> [Task brief]: The listing below is to be reproduced in full, character for character.

> [Records for this exercise]:
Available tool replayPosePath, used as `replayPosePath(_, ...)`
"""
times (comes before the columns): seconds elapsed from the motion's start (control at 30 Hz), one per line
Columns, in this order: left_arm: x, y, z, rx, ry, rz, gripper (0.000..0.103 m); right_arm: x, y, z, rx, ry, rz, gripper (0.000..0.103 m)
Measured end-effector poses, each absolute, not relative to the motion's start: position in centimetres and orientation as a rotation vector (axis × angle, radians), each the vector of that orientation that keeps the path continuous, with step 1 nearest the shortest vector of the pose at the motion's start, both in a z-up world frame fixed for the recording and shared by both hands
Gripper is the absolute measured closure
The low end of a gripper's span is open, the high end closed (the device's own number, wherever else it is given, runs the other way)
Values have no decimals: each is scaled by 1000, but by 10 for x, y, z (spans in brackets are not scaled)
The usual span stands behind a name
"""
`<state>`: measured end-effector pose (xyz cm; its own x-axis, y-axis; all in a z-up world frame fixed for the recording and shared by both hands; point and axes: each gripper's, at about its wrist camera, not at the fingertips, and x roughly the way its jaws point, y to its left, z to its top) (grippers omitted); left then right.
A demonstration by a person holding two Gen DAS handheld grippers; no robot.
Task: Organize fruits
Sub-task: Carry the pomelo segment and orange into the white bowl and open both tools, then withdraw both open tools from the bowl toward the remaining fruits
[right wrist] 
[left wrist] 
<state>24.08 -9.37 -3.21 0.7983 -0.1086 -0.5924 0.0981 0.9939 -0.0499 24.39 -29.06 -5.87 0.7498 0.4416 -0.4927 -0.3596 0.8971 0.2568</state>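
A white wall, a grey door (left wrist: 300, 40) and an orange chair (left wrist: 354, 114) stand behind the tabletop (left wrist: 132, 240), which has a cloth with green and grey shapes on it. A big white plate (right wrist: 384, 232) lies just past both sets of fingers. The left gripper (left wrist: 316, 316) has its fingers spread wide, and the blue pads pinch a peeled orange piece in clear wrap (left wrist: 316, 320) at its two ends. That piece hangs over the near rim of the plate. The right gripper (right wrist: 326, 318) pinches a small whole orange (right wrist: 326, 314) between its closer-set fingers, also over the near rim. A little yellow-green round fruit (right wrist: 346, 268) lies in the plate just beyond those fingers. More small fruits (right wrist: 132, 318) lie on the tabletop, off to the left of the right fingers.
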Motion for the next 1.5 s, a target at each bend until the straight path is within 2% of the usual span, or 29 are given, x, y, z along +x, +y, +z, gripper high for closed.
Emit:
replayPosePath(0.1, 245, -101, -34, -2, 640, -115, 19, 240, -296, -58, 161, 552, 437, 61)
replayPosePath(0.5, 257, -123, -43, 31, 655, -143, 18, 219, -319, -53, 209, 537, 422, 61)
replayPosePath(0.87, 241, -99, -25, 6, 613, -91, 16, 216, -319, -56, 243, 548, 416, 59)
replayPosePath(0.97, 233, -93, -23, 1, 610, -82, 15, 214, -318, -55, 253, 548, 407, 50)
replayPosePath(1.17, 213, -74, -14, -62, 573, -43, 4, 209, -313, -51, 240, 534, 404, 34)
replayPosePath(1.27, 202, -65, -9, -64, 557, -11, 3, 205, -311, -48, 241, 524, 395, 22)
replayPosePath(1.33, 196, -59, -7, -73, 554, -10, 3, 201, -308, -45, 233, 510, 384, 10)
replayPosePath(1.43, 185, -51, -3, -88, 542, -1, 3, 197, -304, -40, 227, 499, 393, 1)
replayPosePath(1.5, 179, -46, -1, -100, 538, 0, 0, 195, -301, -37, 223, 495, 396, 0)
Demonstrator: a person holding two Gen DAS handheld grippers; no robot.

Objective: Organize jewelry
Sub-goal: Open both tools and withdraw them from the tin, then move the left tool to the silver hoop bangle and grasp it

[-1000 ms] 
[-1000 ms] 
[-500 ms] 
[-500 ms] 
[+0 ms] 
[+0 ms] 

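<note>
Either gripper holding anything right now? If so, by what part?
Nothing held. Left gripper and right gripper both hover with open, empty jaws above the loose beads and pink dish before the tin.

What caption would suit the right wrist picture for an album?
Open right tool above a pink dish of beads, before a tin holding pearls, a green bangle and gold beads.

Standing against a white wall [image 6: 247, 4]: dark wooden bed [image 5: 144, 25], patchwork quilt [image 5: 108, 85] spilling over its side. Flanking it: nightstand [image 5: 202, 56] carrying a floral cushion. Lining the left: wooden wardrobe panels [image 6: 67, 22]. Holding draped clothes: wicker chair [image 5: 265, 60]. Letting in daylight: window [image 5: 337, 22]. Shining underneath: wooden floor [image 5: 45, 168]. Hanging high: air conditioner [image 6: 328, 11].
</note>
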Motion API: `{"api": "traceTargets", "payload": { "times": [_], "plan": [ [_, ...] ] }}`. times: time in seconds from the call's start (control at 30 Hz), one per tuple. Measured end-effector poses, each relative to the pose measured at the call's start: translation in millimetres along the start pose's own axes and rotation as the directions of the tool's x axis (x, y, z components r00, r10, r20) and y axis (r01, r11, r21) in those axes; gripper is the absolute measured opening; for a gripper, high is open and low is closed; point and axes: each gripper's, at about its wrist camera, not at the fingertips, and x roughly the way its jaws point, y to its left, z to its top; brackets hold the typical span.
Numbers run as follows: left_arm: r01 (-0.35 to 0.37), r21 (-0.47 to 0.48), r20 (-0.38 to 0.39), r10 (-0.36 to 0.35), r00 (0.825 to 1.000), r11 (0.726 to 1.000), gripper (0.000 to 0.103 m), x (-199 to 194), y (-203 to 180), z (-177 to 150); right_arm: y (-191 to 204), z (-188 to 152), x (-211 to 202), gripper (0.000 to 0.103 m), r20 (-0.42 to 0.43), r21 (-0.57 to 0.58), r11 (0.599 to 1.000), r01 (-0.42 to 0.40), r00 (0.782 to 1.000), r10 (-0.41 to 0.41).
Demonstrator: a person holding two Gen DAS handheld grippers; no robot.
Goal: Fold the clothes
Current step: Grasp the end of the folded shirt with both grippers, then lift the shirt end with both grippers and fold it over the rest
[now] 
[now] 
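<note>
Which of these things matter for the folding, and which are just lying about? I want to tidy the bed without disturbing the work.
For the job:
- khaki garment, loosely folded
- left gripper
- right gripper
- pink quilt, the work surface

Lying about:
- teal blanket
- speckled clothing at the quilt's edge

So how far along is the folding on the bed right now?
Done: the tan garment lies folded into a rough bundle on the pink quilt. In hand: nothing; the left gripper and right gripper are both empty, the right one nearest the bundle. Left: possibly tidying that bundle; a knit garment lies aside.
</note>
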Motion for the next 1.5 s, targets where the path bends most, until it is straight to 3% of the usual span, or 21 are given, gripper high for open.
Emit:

> [Result of the exercise]:
Available tool replayPosePath, used as `replayPosePath(_, ...)`
"""
times (comes before the columns): seconds elapsed from the motion's start (control at 30 Hz), one per line
Columns, in this order: left_arm: x, y, z, rx, ry, rz, gripper (0.000..0.103 m); right_arm: x, y, z, rx, ry, rz, gripper (0.000..0.103 m)
Measured end-effector poses, each absolute, not relative to the motion's start: position in centimetres and orientation as a rotation vector (axis × angle, radians), each the vector of that orientation that keeps the path continuous, with step 1 nearest the shortest vector of the pose at the motion's start, both in a z-up world frame fixed for the recording and shared by both hands
Gripper is the absolute measured closure
The low end of a gripper's span is open, the high end closed (the device's own number, wherever else it is given, runs the other way)
Values have no decimals: each is scaled by 1000, but by 10 for x, y, z (spans in brackets are not scaled)
The usual span stands behind a name
"""
`<state>`: measured end-effector pose (xyz cm; its own x-axis, y-axis; all in a z-up world frame fixed for the recording and shared by both hands; point and axes: each gripper's, at about its wrist camera, not at the fingertips, and x roughly the way its jaws point, y to its left, z to its top) (grippers omitted); left then right.
A demonstration by a person holding two Gen DAS handheld grippers; no robot.
Task: Organize fruits
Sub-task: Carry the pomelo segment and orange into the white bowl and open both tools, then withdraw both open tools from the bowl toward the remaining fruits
[right wrist] 
[left wrist] 
<state>24.08 -9.37 -3.21 0.7983 -0.1086 -0.5924 0.0981 0.9939 -0.0499 24.39 -29.06 -5.87 0.7498 0.4416 -0.4927 -0.3596 0.8971 0.2568</state>
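A white wall, a grey door (left wrist: 300, 40) and an orange chair (left wrist: 354, 114) stand behind the tabletop (left wrist: 132, 240), which has a cloth with green and grey shapes on it. A big white plate (right wrist: 384, 232) lies just past both sets of fingers. The left gripper (left wrist: 316, 316) has its fingers spread wide, and the blue pads pinch a peeled orange piece in clear wrap (left wrist: 316, 320) at its two ends. That piece hangs over the near rim of the plate. The right gripper (right wrist: 326, 318) pinches a small whole orange (right wrist: 326, 314) between its closer-set fingers, also over the near rim. A little yellow-green round fruit (right wrist: 346, 268) lies in the plate just beyond those fingers. More small fruits (right wrist: 132, 318) lie on the tabletop, off to the left of the right fingers.
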Motion for the next 1.5 s, a target at each bend until the straight path is within 2% of the usual span, or 29 are given, x, y, z along +x, +y, +z, gripper high for closed.
Emit:
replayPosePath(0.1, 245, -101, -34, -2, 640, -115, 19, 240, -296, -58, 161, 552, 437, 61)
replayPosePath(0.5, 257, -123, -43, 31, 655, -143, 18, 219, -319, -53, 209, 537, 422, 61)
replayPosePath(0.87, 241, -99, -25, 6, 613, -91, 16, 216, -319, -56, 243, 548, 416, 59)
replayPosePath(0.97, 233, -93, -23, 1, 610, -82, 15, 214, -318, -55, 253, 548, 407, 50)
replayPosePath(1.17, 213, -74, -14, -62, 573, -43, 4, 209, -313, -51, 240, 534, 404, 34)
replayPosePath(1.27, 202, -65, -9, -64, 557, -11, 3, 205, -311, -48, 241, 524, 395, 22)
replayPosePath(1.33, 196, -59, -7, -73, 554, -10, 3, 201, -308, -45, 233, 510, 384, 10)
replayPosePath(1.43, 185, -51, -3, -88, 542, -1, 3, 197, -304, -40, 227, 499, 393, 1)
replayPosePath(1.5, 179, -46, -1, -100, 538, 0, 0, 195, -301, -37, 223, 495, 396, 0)
Demonstrator: a person holding two Gen DAS handheld grippers; no robot.

Objective: Organize jewelry
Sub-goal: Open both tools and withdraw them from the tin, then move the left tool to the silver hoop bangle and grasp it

[-1000 ms] 
[-1000 ms] 
[-500 ms] 
[-500 ms] 
[+0 ms] 
[+0 ms] 

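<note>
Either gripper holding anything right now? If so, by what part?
Nothing held. Left gripper and right gripper both hover with open, empty jaws above the loose beads and pink dish before the tin.

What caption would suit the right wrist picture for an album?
Open right tool above a pink dish of beads, before a tin holding pearls, a green bangle and gold beads.

Standing against a white wall [image 6: 247, 4]: dark wooden bed [image 5: 144, 25], patchwork quilt [image 5: 108, 85] spilling over its side. Flanking it: nightstand [image 5: 202, 56] carrying a floral cushion. Lining the left: wooden wardrobe panels [image 6: 67, 22]. Holding draped clothes: wicker chair [image 5: 265, 60]. Letting in daylight: window [image 5: 337, 22]. Shining underneath: wooden floor [image 5: 45, 168]. Hanging high: air conditioner [image 6: 328, 11].
</note>
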Motion API: `{"api": "traceTargets", "payload": { "times": [_], "plan": [ [_, ...] ] }}`. times: time in seconds from the call's start (control at 30 Hz), one per tuple. Measured end-effector poses, each relative to the pose measured at the call's start: translation in millimetres along the start pose's own axes and rotation as the directions of the tool's x axis (x, y, z components r00, r10, r20) and y axis (r01, r11, r21) in those axes; gripper is the absolute measured opening; for a gripper, high is open and low is closed; point and axes: each gripper's, at about its wrist camera, not at the fingertips, and x roughly the way its jaws point, y to its left, z to its top; brackets hold the typical span.
Numbers run as follows: left_arm: r01 (-0.35 to 0.37), r21 (-0.47 to 0.48), r20 (-0.38 to 0.39), r10 (-0.36 to 0.35), r00 (0.825 to 1.000), r11 (0.726 to 1.000), gripper (0.000 to 0.103 m), x (-199 to 194), y (-203 to 180), z (-177 to 150); right_arm: y (-191 to 204), z (-188 to 152), x (-211 to 202), gripper (0.000 to 0.103 m), r20 (-0.42 to 0.43), r21 (-0.57 to 0.58), r11 (0.599 to 1.000), r01 (-0.42 to 0.40), r00 (0.782 to 1.000), r10 (-0.41 to 0.41).
Demonstrator: a person holding two Gen DAS handheld grippers; no robot.
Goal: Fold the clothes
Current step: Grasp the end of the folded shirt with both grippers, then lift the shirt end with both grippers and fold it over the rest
[now] 
[now] 
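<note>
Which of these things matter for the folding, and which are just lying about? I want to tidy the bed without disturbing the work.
For the job:
- khaki garment, loosely folded
- left gripper
- right gripper
- pink quilt, the work surface

Lying about:
- teal blanket
- speckled clothing at the quilt's edge

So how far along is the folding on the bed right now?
Done: the tan garment lies folded into a rough bundle on the pink quilt. In hand: nothing; the left gripper and right gripper are both empty, the right one nearest the bundle. Left: possibly tidying that bundle; a knit garment lies aside.
</note>
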Motion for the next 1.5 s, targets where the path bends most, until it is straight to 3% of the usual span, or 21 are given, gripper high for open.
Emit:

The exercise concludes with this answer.